She scowled at him. 'If Aunt Verity is so solicitous of my welfare, why

didn't she offer to improve me before? Could it be because my spinster

second cousin left me her fortune and Aunt Verity has a gibbering idiot of a

nephew she wants to marry off?' She turned towards Macy for support. 'Can

you imagine me as wife to the Reverend Chalmers?'

Macy's lips twitched, but his hazel eyes remained flat and dangerous.

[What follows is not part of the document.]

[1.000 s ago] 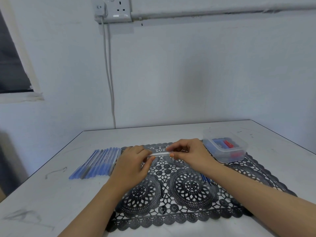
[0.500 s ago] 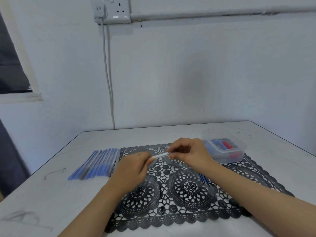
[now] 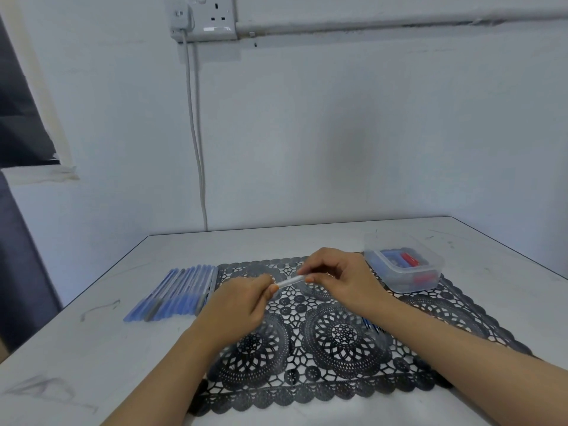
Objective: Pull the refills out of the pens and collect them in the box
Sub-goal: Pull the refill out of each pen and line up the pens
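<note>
A clear pen (image 3: 290,281) is held level above the black lace mat (image 3: 332,339), between both hands. My left hand (image 3: 236,305) grips its left end, and my right hand (image 3: 341,278) pinches its right end with thumb and fingers. A row of several blue pens (image 3: 176,292) lies on the table left of the mat. The clear plastic box (image 3: 430,272) sits at the mat's far right corner, with blue and red pieces inside. A few thin blue refills (image 3: 373,325) lie on the mat, partly hidden under my right forearm.
The white table (image 3: 92,358) meets a wall at the back, and its left and right edges slant away. A cable (image 3: 196,142) runs down the wall from a socket (image 3: 212,16).
Both hands have stayed around the pen and shifted slightly; the pen's right end has tipped a little upward. The view has drifted a bit.
</note>
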Demonstrator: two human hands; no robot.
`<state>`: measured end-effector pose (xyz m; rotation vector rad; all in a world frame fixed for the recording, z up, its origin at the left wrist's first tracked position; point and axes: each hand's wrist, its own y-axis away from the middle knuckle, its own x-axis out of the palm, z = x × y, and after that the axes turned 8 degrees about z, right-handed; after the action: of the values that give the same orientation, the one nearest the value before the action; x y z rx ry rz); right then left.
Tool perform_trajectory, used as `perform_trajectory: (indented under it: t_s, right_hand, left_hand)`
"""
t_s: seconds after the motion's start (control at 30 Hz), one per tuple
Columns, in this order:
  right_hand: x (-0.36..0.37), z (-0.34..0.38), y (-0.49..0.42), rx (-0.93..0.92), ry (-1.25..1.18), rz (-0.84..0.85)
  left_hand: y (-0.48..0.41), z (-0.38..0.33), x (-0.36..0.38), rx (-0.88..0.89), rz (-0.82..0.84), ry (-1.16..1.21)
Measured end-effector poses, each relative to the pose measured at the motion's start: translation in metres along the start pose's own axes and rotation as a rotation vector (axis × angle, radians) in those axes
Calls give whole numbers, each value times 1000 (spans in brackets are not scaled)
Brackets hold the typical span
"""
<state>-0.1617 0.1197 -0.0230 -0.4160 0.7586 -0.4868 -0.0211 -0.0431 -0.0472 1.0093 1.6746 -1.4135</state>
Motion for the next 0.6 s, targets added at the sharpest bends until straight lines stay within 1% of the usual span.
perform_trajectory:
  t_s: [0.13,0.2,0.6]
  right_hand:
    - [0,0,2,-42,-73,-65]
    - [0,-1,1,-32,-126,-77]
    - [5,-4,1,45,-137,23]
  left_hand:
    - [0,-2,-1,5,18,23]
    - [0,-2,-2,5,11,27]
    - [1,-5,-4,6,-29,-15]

'To be honest with you, no, I can't. The man is a fat, lazy slug who left

his brains in the cradle.' He took out his pistol and examined it. 'Rest

assured, Fleur. The suitor who hopes to claim you, must prove his worth to

me, first.'

Leland flicked him a grin. 'You've chased off every suitor who gets within a

courting mile of her. It would take a fool to cross you.'

'That's not so. In fact, he'll need to be fearless to cope with our sister.'

Macy allowed an ironic smile to soften his mouth. 'Fleur needs a man with

special qualities. Don't you agree?'

He didn't elaborate on those qualities but the look he exchanged with Leland

was accompanied by a knowing grin.

Fleur snorted, knowing herself at be at a decided disadvantage. She lowered

her voice as the bishop approached, a portly figure whose stomach preceded

him wherever he went.

'Both of you can keep your counsel. Just be warned. I intend marrying the

man I fall in love with, whether you think him suitable or not, Macy.'

'If you need assistance getting him to the altar, let me know,' Crispen

offered, and the three of them began to punch each other on the shoulders

and laugh.

Disgusted, because Crispen had united with their brothers in teasing her,

she gave them all a good earful before ascending into the coach after the

bishop. Her smile faltered at the expression of shock on his face.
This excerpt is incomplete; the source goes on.